One of the US Space Force's leading commanders recently blasted Russian space activities during the COVID-19 pandemic, claiming Moscow has an "increasing penchant for unsafe and what I would consider unacceptable behavior in space." Meanwhile, the Pentagon is readying its own plans for militarizing outer space.

While Washington has generated no shortage of noise about the space activities of Russia and China, the Pentagon has been hard at work preparing for the militarization of space, as exemplified by the formation of the US Space Force (USSF) as a sixth branch of the US Armed Forces.

"Unfortunately in the case of the Russians, their increasing penchant for unsafe and what I would consider unacceptable behavior in space has not slowed down," USSF Vice Commander Lt. Gen. David Thompson said Tuesday during a forum hosted by the Air Force-connected Mitchell Institute for Aerospace Studies think tank.

"I can't tell you what they're doing with their crews and their individuals, but based on their macro-level activities, their cadence has certainly not slowed down," Thompson said.

Thompson's comments come just weeks after the US Space Command claimed Russia had tested a direct-ascent anti-satellite (DA-ASAT) missile, which USSF Chief of Operations and SPACECOM Commander Gen. John Raymond called "further proof of Russia's hypocritical advocacy of outer space arms control proposals designed to restrict the capabilities of the United States while clearly having no intention of halting their counterspace weapons programs."

The test, according to The Diplomat, involved the PL-19/Nudol system, a missile defense system that has guarded European Russia from ballistic missile attack from its base at the Plesetsk Cosmodrome for more than 25 years.

Likewise, Russian Foreign Ministry spokesperson Maria Zakharova said two days after SPACECOM's claims, on April 17, that the accusation was "an attempt by the United States to divert global attention from real threats in outer space and to justify the steps they're taking to deploy weapons in space, as well as to secure additional funding for these purposes."

A Long History of US Space Weapons
However, the US isn't without its own anti-satellite capabilities. In February 2008, the US became the first country to successfully test a DA-ASAT missile when it blasted an inactive, 5,000-pound US reconnaissance satellite with hazardous fuel compounds on board that was in a decaying orbit.

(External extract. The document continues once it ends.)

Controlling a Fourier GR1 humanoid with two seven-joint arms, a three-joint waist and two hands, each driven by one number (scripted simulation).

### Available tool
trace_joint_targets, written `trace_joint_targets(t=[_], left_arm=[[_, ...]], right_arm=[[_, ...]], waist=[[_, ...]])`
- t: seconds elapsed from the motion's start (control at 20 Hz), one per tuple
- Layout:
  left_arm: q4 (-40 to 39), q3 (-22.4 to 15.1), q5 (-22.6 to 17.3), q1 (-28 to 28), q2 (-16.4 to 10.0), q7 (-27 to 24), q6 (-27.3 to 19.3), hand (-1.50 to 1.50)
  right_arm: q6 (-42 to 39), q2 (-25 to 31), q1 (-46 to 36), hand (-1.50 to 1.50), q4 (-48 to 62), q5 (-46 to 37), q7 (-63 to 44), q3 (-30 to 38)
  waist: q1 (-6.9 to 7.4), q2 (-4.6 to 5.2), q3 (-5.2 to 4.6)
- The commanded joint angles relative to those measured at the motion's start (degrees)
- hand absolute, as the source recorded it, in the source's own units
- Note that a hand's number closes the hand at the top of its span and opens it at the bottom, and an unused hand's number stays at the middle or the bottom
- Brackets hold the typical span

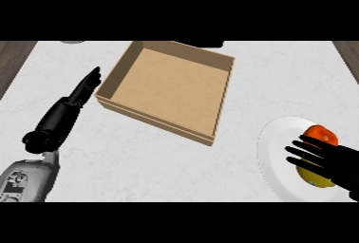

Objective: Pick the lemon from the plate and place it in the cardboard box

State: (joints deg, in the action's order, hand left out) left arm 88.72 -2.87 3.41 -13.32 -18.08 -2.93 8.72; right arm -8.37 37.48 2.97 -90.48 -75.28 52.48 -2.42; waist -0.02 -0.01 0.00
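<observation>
In the head view, the cardboard box [154, 120] sits open near the middle of the counter [140, 161], with nothing inside it. The white plate [277, 152] lies apart from it, to the right and nearer the robot. The lemon [312, 179] is on the plate, mostly hidden under the right hand [336, 163]. A small orange-red fruit [322, 134] lies just beside it on the far side.

The step in hand looks like the grasp. To do it well, the hand should settle square over the lemon, with thumb and fingers closing on opposite sides. It should keep off the orange-red fruit, which sits close enough to be nudged or caught up by mistake. The lemon is round and may roll on the plate if pushed from one side only.

The right hand is spread wide. Its fingers [301, 152] reach straight out over the plate and hold nothing; whether they touch the lemon cannot be told. The left hand [67, 111] rests at the left with straight fingers, near the box's corner but not touching it.
</observation>
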Motion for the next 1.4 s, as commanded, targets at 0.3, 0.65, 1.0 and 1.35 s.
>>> trace_joint_targets(t=[0.3, 0.65, 1.0, 1.35], left_arm=[[-0.9, 2.2, 2.0, 0.2, 1.8, -0.1, 2.9, 0.0], [1.3, 3.1, 1.9, 2.3, 1.6, -1.0, 2.8, 0.0], [-0.7, 1.6, 2.7, -0.3, 2.4, -1.0, 3.4, 0.0], [0.0, -1.1, 2.9, -2.0, 4.3, -0.8, 4.1, 0.0]], right_arm=[[1.8, -3.3, -5.3, 1.5, 8.5, -5.1, 3.6, -0.6], [14.5, -6.5, -3.5, 1.5, 11.6, -1.5, 10.0, -1.4], [1.5, -25.1, -8.4, 1.5, 4.0, -6.6, -7.8, -15.9], [-4.9, -37.0, -14.0, 1.5, 4.2, -5.0, -23.3, -24.4]], waist=[[0.04, 0.01, 0.0], [0.14, 0.01, 0.02], [2.83, 0.36, -0.22], [6.64, 0.8, 0.02]])
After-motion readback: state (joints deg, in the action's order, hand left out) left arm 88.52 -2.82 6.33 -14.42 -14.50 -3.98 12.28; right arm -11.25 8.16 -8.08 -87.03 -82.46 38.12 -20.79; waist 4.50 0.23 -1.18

Dubbed "Operation Burnt Frost," the mission saw a US Navy destroyer fire an SM-3 ballistic missile interceptor at the satellite, destroying it at an altitude of 150 miles.

That, in turn, followed the massive effort begun by the Ronald Reagan administration to develop a satellite-based missile interception network called the "Strategic Defense Initiative," or more commonly, "Star Wars," which explored basing laser, missile and even kinetic energy weapons in space to eliminate a potential nuclear response by an adversary or even strike at ground targets.

One such weapon devised for the program was the Beam Experiment Aboard a Rocket (BEAR), a neutral particle beam weapon the Los Alamos National Laboratory tested in space in 1989 before deciding it was too complex to be useful. Last year, the Pentagon attempted to revive the program and build a new neutral particle beam weapon, but quickly shelved the idea once again as too costly and ambitious.

The progenitor of the 2019 attempt was Michael Griffin, defense undersecretary for research and engineering, who is an avowed fan of directed energy weapons.

"In my opinion, we are no more than a few years away from having laser weapons of military utility," Griffin told the Center for Strategic and International Studies think tank in November 2018.

"We need to have megawatt-class directed energy weapons in space for space defense. These are things we can do over the next decade if we can maintain our focus."

In March, the USSF received its first offensive weapon: a ground-based satellite jamming system called Counter Communications System (CCS) Block 10.2 that Lieutenant Colonel Steve Brogan, the Combat Systems branch materiel leader within the Space Force Space and Missile Systems Center's Special Programs Directorate, boasted at the time "puts the 'force' in Space Force."